DIRECTIONS
Make an exact copy of the whole listing, but leave its pictures out.
SUPPLIED MATERIAL: Begin
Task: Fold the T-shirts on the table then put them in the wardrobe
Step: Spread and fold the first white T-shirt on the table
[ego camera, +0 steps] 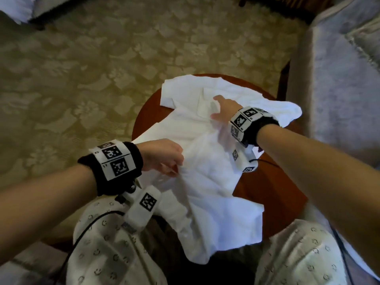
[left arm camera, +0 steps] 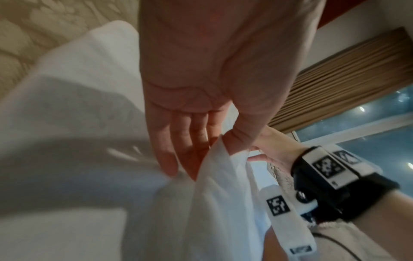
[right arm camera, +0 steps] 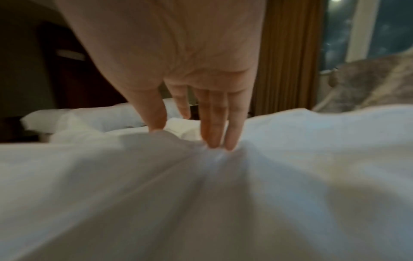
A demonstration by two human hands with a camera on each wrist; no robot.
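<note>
white t-shirt (ego camera: 205, 161) spread on a round table (ego camera: 273, 188)
left hand (ego camera: 162, 159) pinches its near edge; right hand (ego camera: 224, 110) presses flat beyond.

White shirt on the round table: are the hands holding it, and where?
The left hand pinches the white cotton T-shirt at a raised fold near its middle; the right hand only presses straight fingers on its upper part.

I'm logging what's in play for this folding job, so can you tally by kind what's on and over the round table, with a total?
White T-shirt: 1, spread over the table
Round red-brown table: 1
Hands at work: 2, left hand pinching the fabric, right hand with straight fingers pressing it
Total: 4
</note>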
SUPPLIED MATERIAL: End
RESPONSE FOR THIS EXERCISE
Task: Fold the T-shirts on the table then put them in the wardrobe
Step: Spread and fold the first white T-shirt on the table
[ego camera, +0 steps] 
[left arm camera, +0 steps] 
[right arm camera, +0 steps] 
A demonstration by two human hands with a camera on each wrist; no robot.
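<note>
white t-shirt (ego camera: 205, 161) spread on a round table (ego camera: 273, 188)
left hand (ego camera: 162, 159) pinches its near edge; right hand (ego camera: 224, 110) presses flat beyond.

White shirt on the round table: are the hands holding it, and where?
The left hand pinches the white cotton T-shirt at a raised fold near its middle; the right hand only presses straight fingers on its upper part.

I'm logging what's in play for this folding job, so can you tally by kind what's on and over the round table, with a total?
White T-shirt: 1, spread over the table
Round red-brown table: 1
Hands at work: 2, left hand pinching the fabric, right hand with straight fingers pressing it
Total: 4
</note>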

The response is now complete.